A foremost difficulty in improving models is the inability to observe atmospheric process rates in real world conditions at model grid scales such that process rate parameterizations in the model can be robustly evaluated. Cloud processes including interactions with aerosols critical to climate prediction are a prime example. Thus, model evaluation has primarily relied on statistical comparisons of cloud and aerosol properties that are retrievable from observations. However, to proceed from model evaluation to improvement requires identification of the sources of model-observation discrepancies that are difficult to ascertain given many possible sources and feedbacks that obscure them. Most often, properties are compared between model output and observations individually, while a wide range of parameterization components are varied to assess impacts on comparisons, often leading to arbitrary tuning of models. Joint variable distributions in constrained atmospheric conditions are often controlled by a lesser number of relevant process parameterizations and thus provide valuable information on how to focus parameterization testing and development.

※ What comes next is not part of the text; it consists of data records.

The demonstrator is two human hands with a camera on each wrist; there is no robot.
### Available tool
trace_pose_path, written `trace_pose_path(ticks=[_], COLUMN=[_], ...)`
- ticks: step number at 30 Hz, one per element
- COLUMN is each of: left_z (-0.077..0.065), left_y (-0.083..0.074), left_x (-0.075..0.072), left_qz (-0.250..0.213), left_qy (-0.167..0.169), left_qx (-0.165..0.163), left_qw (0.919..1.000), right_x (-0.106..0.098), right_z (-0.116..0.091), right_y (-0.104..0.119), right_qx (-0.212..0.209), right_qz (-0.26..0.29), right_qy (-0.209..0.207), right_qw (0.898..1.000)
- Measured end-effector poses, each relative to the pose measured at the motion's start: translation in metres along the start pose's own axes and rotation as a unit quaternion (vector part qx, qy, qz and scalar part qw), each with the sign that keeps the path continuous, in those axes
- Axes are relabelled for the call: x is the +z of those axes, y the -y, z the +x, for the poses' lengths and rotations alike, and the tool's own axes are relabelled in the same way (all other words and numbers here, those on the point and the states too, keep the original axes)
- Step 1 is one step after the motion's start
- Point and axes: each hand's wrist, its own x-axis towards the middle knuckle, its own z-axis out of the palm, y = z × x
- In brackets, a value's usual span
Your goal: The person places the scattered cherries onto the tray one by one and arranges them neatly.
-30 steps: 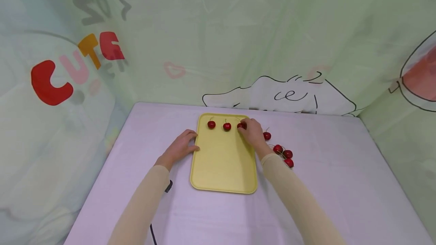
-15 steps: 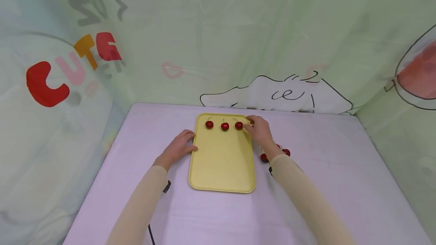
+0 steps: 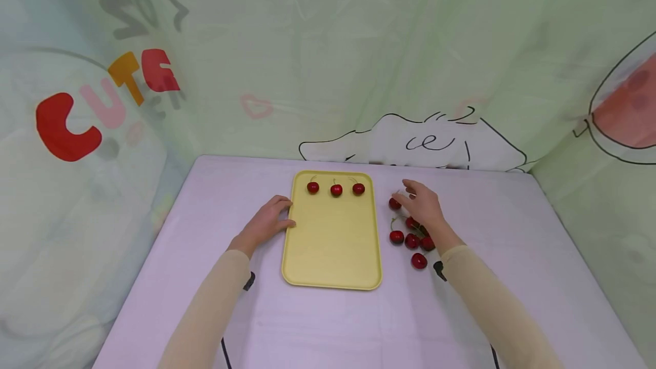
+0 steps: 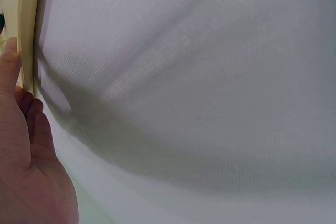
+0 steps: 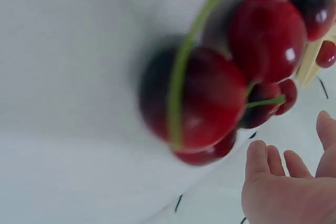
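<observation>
Three red cherries with stems, a left one (image 3: 313, 187), a middle one (image 3: 336, 190) and a right one (image 3: 358, 188), lie in a row along the far end of a yellow tray (image 3: 332, 287). My left hand (image 3: 263, 222) holds the tray's left rim, thumb over the edge and fingers on the outer side in the left wrist view. To the right of the tray my right hand (image 3: 424, 206) hovers with thumb and fingers apart, holding nothing. Its thumb and fingertips are close to a single cherry (image 3: 394, 204). Several more cherries (image 3: 412, 241) cluster below that hand, partly hidden by it.
A pale lilac cloth (image 3: 328, 329) covers the table. Printed curtains (image 3: 328, 61) hang behind it and at both sides. A dark wrist device (image 3: 439, 270) shows at the right sleeve, and another (image 3: 249, 281) at the left.
My right hand has let go of the third cherry in the row and moved right, off the tray to the loose cherries. The left hand keeps its place on the rim.
</observation>
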Motion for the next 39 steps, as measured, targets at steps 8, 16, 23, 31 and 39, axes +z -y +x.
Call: trace_pose_path(ticks=[8,16,23,31,39], left_z=[-0.001,-0.002,-0.001,-0.002,-0.001], left_y=[0.0,0.0,0.001,0.002,0.003], left_x=[-0.001,-0.002,-0.001,0.0,0.0], left_qz=[-0.002,-0.007,-0.002,-0.001,0.001], left_qy=[-0.006,-0.008,-0.013,-0.019,-0.017], left_qx=[0.01,0.018,0.026,0.03,0.028], left_qw=[0.9999,0.9998,0.9996,0.9994,0.9995], right_x=[-0.005,0.005,0.011,0.017,0.014], right_z=[-0.006,-0.004,-0.003,-0.001,0.002], right_y=[-0.02,-0.019,-0.012,-0.011,0.004], right_qx=[0.015,0.014,0.016,0.01,0.009], right_qz=[0.004,0.009,-0.006,-0.021,0.0], right_qy=[0.033,0.054,0.049,0.033,0.016], right_qw=[0.999,0.998,0.999,0.999,1.0])
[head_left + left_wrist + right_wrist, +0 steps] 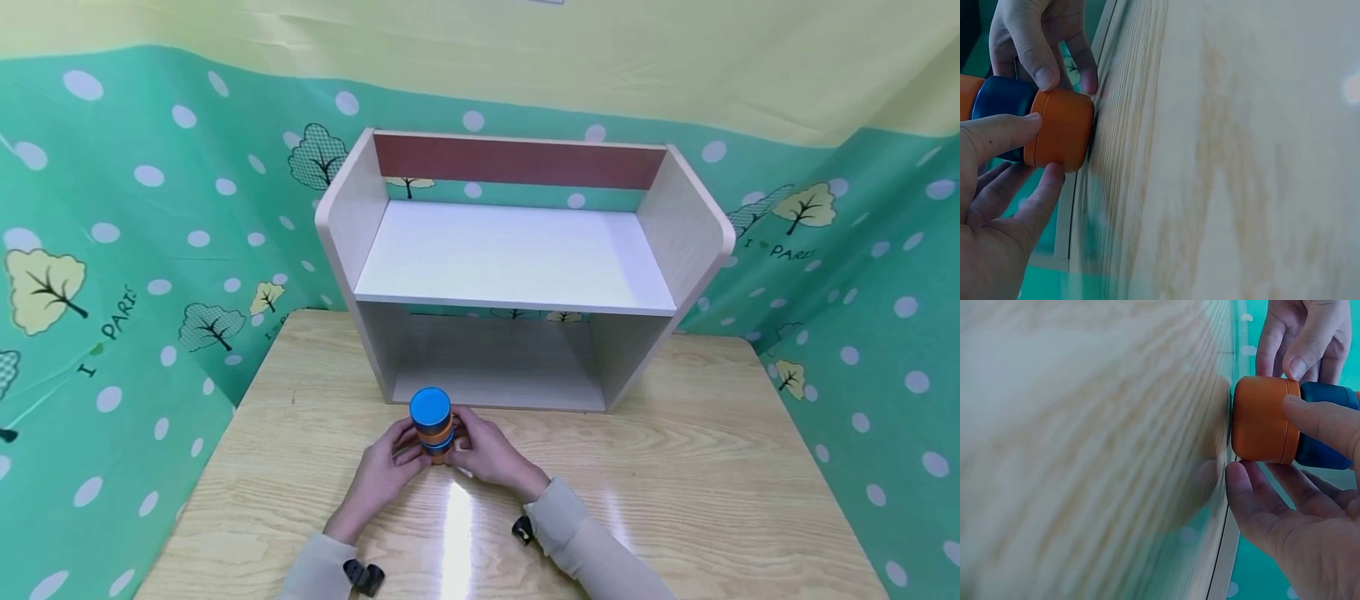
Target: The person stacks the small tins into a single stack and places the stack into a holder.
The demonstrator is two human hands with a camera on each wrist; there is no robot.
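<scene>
A stack of small round lidded canisters, alternating orange and blue, stands upright on the wooden table just in front of the shelf unit. Its top blue canister (431,410) faces up in the head view. The bottom orange canister (1063,131) rests at the tabletop, with a blue canister (1325,440) directly on it. From the left, my left hand (384,471) holds the lower stack, thumb at the orange canister's seam and fingertips beneath it in the left wrist view. My right hand (491,450) grips the same orange canister from the other side, thumb near its lid line.
A two-level shelf unit (517,250) with a brown back rail stands behind the stack. Wooden tabletop (712,467) extends to both sides. A green patterned curtain (150,333) hangs around the table. Small black devices (363,577) sit at both wrists.
</scene>
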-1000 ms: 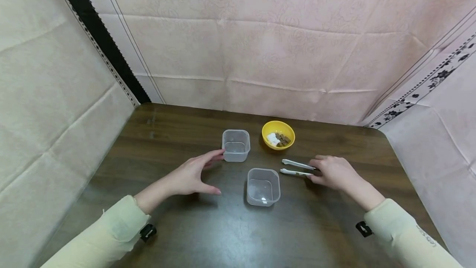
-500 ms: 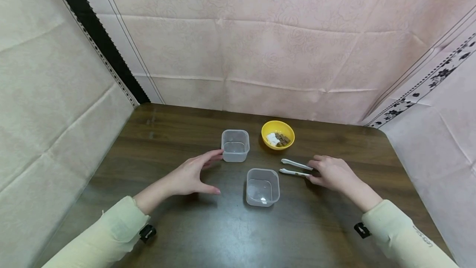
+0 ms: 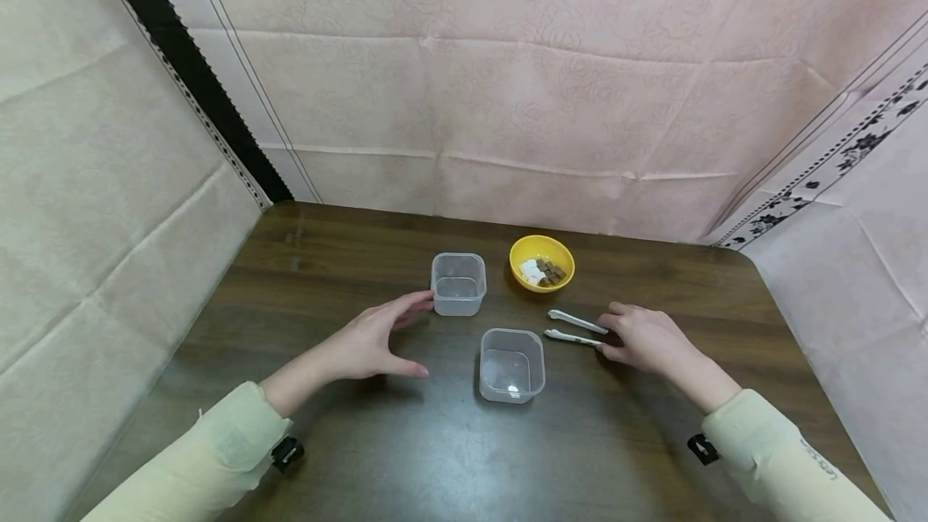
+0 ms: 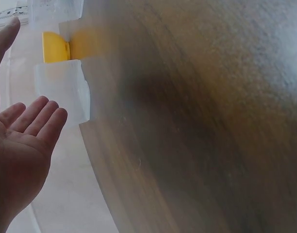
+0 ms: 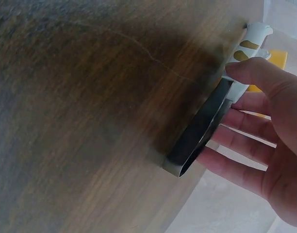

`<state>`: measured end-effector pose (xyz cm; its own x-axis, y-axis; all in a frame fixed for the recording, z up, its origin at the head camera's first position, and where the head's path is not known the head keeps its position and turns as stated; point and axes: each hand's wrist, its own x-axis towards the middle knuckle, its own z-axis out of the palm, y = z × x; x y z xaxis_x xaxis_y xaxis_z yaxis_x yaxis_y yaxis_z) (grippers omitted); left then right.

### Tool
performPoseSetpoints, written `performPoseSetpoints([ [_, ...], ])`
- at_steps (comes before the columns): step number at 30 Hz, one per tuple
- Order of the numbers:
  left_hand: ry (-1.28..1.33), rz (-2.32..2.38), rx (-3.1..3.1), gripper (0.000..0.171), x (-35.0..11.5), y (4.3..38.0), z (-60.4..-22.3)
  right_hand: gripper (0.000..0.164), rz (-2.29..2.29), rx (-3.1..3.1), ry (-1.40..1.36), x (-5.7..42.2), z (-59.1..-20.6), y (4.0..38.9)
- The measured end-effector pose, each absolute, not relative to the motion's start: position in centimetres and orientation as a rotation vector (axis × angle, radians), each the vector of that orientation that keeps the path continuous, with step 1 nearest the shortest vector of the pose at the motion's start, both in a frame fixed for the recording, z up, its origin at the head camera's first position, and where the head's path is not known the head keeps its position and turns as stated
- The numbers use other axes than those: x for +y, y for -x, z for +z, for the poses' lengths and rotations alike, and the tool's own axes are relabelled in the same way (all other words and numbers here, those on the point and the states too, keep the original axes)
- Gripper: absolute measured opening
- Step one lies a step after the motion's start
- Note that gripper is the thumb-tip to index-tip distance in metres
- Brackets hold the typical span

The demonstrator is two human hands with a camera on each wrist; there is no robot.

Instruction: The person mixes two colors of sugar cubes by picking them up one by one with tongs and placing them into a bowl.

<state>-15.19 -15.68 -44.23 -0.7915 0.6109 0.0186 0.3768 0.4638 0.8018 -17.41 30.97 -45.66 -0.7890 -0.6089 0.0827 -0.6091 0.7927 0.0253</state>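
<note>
My right hand (image 3: 645, 337) grips a pair of tongs (image 5: 202, 128), thumb on one arm and fingers along the other. The tongs have a dark metal bend and white ends with brown-green spots, spread apart and pointing left in the head view. My left hand (image 3: 370, 342) is spread, thumb away from the fingers. Its fingertips are at the left side of the far clear plastic container (image 3: 460, 284); whether they touch it I cannot tell. A second clear container (image 3: 512, 365) stands nearer, between the hands. Behind the tongs is a yellow bowl (image 3: 524, 246) with white pieces and brown chunks.
All of it stands on a dark brown wooden table (image 3: 348, 248). Pale patterned cloth (image 3: 464, 103) hangs behind the far edge and at both sides. Each sleeve carries a small black clip at the wrist.
Over the last second my right hand has shifted slightly left along the tongs. My left hand, the containers and the bowl stay practically where they were.
</note>
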Motion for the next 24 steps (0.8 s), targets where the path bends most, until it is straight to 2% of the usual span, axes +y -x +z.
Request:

We compare observed and Energy Exascale Earth System Model (E3SM)-simulated 2- and 3-variable joint distributions over 5 years at the Atmospheric Radiation Measurement (ARM) Eastern North Atlantic (ENA) site using several different retrievals from surface and satellite remote sensing perspectives. This is done within the context of evaluating E3SM’s ability to simulate liquid cloud albedo susceptibility for overcast single layer liquid cloud conditions. In particular, the response of albedo to cloud droplet number concentration (CDNC; aka the Twomey effect), the liquid water path (LWP) adjustment to CDNC, and the response of CDNC to cloud condensation nuclei concentration (CCN) are evaluated. The simulated Twomey effect is underestimated, related to parameterized drop effective radii being smaller than observed for a given CDNC-LWP. However, CDNC increases with CCN more than observed, a relationship that offsets the lesser albedo sensitivity to CDNC to yield albedo responses to CCN that are similar to observed, though this indicates a possible bias in the aerosol activation parameterization. The observed net negative LWP adjustment to increasing CDNC is simulated and is potentially more negative than observed though observation-based retrievals are highly variable depending on the datasets used. LWP adjustment is further examined with respect to inversion strength, above inversion relative humidity, and precipitation rate to assess possible model-observation differences in autoconversion plus accretion vs. entrainment-driven evaporation.
The usage of different retrieval datasets for both observations and E3SM are essential in properly interpreting potential causes for model-observation differences. For example, the parameterized effective radius in E3SM alters CDNC-LWP-albedo relationships, but it is also divorced from the predicted size distribution moments that control microphysical process rates. Using multiple datasets is also critical for evaluating the robustness of comparisons as the spread between different observation-based retrievals at times exceeds the differences between those datasets and E3SM. Ongoing research is extending analyses to additional cloud regimes and model resolutions with incorporation into the open-source Earth System Model Aerosol-Cloud Diagnostics (ESMAC-Diags) evaluation package.